#### Exercise description:
From the first line to the last, print the data exactly as it appears.

#### Information provided:
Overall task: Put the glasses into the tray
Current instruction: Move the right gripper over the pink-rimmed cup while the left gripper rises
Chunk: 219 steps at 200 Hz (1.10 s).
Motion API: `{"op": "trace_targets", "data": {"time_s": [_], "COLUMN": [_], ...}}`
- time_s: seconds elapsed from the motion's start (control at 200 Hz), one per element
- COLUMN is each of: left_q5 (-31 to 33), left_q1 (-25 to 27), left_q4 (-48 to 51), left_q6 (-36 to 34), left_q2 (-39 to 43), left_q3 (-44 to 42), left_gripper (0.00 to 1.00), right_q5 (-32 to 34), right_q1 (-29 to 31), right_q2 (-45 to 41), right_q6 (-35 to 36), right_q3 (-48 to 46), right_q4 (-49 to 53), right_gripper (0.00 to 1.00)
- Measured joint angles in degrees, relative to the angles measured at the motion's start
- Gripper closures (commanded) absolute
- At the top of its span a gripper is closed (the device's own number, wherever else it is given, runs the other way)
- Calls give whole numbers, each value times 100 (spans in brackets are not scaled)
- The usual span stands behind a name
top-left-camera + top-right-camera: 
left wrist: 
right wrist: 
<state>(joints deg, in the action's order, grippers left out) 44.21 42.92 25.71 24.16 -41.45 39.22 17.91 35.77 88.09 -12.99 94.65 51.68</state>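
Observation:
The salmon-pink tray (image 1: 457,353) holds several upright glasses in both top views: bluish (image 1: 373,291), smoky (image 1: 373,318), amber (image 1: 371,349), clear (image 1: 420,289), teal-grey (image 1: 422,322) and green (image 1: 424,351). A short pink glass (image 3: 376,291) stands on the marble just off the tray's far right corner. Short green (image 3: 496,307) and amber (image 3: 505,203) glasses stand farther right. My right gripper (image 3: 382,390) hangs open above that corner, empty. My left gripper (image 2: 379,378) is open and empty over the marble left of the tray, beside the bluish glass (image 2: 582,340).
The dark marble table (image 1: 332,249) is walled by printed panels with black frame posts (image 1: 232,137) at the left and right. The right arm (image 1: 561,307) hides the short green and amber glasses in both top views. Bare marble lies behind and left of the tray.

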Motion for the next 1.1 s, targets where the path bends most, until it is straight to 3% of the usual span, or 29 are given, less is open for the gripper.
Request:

#### Answer section:
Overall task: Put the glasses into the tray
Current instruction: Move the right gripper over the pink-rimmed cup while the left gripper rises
Chunk: 219 steps at 200 Hz (1.10 s).
Motion API: `{"op": "trace_targets", "data": {"time_s": [_], "COLUMN": [_], ...}}`
- time_s: seconds elapsed from the motion's start (control at 200 Hz), one per element
- COLUMN is each of: left_q5 (-31 to 33), left_q1 (-25 to 27), left_q4 (-48 to 51), left_q6 (-36 to 34), left_q2 (-39 to 43), left_q3 (-44 to 42), left_gripper (0.00 to 1.00), right_q5 (-32 to 34), right_q1 (-29 to 31), right_q2 (-45 to 41), right_q6 (-35 to 36), right_q3 (-48 to 46), right_q4 (-49 to 53), right_gripper (0.00 to 1.00)
- Measured joint angles in degrees, relative to the angles measured at the motion's start
- Gripper closures (commanded) absolute
- At the top of its span a gripper is closed (the device's own number, wherever else it is given, runs the other way)
- Calls give whole numbers, each value times 100 (spans in brackets are not scaled)
- The usual span stands behind a name
top-left-camera + top-right-camera: 
left wrist: 
right wrist: 
<state>(joints deg, in the action's order, grippers left out) 44.21 42.92 25.71 24.16 -41.45 39.22 17.91 35.77 88.09 -12.99 94.65 51.68</state>
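Observation:
The salmon-pink tray (image 1: 457,353) holds several upright glasses in both top views: bluish (image 1: 373,291), smoky (image 1: 373,318), amber (image 1: 371,349), clear (image 1: 420,289), teal-grey (image 1: 422,322) and green (image 1: 424,351). A short pink glass (image 3: 376,291) stands on the marble just off the tray's far right corner. Short green (image 3: 496,307) and amber (image 3: 505,203) glasses stand farther right. My right gripper (image 3: 382,390) hangs open above that corner, empty. My left gripper (image 2: 379,378) is open and empty over the marble left of the tray, beside the bluish glass (image 2: 582,340).
The dark marble table (image 1: 332,249) is walled by printed panels with black frame posts (image 1: 232,137) at the left and right. The right arm (image 1: 561,307) hides the short green and amber glasses in both top views. Bare marble lies behind and left of the tray.
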
Motion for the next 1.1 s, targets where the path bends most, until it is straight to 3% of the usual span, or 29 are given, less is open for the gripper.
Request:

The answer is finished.